What the task requires
Each line in the entries below that holds the word "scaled" belongs in the answer.

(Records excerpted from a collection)
━━━━

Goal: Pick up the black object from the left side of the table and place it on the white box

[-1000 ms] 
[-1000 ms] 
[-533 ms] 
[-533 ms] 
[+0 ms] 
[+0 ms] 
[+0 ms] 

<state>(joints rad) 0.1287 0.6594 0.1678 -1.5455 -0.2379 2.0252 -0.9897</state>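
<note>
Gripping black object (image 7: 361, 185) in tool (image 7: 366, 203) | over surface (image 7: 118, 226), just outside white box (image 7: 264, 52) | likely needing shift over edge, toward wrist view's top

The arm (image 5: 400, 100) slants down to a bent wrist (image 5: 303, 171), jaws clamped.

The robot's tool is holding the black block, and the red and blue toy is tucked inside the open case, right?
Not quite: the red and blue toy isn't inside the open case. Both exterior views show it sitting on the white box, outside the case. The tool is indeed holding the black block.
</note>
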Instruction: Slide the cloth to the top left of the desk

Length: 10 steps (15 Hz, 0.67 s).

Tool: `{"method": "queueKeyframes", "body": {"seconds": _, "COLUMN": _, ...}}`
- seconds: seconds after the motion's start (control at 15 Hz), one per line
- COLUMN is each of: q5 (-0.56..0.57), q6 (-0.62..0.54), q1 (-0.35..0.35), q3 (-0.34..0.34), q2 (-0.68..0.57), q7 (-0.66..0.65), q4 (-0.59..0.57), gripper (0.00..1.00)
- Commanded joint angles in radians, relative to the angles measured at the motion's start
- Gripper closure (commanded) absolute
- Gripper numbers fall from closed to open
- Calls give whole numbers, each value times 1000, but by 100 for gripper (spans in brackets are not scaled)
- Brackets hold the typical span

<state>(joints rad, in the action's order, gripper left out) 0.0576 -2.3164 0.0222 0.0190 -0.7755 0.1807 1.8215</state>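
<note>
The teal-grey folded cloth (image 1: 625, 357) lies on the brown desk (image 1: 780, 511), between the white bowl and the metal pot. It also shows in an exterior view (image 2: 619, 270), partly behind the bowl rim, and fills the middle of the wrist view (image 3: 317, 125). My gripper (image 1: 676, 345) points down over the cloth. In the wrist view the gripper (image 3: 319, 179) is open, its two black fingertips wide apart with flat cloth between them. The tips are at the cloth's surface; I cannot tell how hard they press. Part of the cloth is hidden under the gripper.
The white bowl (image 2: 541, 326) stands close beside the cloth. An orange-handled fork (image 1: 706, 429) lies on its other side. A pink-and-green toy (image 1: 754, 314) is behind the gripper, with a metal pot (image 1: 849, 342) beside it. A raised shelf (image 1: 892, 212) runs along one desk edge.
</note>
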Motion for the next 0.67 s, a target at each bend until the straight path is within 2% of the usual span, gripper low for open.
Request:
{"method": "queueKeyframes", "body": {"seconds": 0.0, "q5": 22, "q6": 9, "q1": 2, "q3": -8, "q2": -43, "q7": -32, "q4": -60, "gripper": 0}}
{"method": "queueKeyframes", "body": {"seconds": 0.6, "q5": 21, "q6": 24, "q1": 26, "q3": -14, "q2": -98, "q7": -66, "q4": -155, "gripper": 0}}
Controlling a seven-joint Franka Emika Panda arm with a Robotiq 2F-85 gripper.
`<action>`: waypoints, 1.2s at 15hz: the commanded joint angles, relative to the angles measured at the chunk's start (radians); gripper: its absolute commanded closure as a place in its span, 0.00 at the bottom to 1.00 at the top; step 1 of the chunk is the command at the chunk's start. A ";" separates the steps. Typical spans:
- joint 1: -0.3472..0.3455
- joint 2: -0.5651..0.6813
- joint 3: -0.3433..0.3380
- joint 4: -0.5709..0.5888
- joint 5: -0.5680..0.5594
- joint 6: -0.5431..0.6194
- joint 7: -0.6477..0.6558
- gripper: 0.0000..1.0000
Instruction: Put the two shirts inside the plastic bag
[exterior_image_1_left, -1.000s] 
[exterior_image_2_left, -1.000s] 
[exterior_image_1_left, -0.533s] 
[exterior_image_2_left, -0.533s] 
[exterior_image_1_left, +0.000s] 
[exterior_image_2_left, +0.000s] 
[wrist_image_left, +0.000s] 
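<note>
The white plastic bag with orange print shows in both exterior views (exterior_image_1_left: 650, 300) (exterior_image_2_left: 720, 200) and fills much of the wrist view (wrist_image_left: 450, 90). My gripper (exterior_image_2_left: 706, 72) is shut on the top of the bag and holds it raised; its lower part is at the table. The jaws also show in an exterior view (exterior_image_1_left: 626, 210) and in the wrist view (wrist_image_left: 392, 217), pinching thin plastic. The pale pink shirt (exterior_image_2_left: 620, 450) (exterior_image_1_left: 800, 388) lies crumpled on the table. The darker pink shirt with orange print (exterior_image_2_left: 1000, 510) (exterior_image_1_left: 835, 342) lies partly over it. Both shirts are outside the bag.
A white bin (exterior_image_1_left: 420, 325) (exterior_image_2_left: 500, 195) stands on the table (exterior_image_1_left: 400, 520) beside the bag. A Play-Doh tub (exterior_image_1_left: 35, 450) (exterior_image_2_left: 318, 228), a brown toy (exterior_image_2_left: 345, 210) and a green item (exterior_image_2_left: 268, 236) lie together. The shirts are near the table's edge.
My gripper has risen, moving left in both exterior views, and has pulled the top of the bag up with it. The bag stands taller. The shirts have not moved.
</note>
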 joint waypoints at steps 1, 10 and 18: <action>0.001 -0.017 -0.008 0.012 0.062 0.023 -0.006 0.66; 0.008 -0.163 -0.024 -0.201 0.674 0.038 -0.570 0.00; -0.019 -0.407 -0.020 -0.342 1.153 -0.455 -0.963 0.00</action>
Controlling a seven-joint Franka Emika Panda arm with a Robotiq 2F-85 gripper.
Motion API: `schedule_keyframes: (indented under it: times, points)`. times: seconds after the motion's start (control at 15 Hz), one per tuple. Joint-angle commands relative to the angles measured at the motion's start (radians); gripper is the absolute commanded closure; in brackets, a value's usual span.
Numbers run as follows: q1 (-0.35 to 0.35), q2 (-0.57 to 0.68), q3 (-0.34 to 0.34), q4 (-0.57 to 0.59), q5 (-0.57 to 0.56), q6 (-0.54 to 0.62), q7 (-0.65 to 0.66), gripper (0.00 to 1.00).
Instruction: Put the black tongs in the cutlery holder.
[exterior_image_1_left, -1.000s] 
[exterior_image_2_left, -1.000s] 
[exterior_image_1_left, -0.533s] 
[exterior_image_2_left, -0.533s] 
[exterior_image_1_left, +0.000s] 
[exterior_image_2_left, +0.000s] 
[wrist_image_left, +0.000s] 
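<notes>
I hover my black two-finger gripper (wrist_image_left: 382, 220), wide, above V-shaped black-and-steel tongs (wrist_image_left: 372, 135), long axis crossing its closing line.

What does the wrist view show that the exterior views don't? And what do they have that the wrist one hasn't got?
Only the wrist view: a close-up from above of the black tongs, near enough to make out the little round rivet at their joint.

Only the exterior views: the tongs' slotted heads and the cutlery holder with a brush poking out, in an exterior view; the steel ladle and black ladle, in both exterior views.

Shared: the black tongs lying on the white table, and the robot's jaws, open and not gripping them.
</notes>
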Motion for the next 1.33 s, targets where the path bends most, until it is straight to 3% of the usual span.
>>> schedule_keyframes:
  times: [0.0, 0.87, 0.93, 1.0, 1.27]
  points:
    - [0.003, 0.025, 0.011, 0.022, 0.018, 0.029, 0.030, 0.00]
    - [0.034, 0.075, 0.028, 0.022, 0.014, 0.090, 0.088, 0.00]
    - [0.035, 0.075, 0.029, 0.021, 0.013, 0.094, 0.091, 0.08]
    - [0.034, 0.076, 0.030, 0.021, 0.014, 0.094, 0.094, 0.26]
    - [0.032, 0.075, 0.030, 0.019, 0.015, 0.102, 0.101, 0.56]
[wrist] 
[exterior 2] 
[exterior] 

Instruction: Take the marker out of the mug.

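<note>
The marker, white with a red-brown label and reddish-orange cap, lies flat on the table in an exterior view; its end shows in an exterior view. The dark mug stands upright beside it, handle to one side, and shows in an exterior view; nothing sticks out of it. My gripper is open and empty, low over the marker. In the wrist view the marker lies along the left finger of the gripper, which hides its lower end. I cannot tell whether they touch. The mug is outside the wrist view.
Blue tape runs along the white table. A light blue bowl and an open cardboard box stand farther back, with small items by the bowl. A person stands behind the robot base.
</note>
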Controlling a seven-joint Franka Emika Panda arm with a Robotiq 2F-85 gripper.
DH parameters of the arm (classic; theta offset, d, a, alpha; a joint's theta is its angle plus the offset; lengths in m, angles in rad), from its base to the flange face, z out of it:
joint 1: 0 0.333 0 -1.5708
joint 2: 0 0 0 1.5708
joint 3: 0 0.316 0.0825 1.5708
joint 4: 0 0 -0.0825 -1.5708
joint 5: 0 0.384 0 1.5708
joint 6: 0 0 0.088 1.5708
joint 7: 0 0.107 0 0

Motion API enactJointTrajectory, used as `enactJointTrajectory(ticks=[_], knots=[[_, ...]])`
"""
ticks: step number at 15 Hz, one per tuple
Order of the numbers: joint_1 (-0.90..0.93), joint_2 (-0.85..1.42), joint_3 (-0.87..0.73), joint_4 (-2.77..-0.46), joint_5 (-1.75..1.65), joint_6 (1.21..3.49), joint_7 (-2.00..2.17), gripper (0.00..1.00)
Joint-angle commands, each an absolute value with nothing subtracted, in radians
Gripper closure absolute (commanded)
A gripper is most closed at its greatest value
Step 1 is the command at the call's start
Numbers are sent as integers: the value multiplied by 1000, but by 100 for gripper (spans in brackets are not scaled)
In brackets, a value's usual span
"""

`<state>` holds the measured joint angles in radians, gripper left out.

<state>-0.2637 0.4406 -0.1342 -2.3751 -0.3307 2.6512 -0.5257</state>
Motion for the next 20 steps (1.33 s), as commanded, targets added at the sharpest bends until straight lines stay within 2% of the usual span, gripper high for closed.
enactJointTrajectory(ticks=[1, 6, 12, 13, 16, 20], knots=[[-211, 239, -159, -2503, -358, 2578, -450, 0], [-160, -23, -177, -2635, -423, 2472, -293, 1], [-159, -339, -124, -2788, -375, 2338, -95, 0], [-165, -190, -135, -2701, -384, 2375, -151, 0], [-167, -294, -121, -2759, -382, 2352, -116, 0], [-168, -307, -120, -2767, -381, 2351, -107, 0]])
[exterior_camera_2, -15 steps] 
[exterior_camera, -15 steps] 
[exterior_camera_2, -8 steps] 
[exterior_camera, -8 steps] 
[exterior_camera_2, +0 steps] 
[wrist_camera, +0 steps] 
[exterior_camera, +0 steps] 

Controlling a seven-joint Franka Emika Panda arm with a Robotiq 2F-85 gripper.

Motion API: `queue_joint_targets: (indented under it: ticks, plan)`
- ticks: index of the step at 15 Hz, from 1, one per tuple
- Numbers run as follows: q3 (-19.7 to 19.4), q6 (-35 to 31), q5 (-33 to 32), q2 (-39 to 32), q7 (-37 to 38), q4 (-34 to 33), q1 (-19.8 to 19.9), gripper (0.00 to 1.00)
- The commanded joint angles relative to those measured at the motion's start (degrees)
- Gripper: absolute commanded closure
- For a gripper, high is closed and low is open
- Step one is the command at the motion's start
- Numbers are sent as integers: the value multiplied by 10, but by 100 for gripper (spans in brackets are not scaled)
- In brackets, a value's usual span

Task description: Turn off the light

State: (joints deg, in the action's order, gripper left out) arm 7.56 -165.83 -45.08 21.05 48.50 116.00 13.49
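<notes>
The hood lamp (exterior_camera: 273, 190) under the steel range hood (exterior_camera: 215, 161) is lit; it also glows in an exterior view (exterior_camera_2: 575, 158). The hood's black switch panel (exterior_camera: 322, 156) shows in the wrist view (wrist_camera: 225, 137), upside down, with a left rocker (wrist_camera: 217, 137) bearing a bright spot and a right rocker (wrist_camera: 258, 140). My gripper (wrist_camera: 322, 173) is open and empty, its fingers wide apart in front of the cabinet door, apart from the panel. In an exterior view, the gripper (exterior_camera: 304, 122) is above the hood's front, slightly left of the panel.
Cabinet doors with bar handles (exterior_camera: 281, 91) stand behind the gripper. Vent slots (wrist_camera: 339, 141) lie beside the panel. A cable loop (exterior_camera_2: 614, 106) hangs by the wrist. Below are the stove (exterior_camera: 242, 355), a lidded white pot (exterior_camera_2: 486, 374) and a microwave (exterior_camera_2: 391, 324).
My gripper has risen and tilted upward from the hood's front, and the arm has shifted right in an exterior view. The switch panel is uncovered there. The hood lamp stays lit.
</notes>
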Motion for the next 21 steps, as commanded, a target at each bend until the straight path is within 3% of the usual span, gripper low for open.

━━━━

Answer to the problem
- Calls give whole numbers, each value times 1000, but by 100 for gripper (spans in brackets are not scaled)
Numbers are sent as integers: the value multiplied by 1000, but by 100 for gripper (spans in brackets are not scaled)
- Numbers are sent as integers: the value multiplied by 10, but by 100 for gripper (spans in brackets are not scaled)

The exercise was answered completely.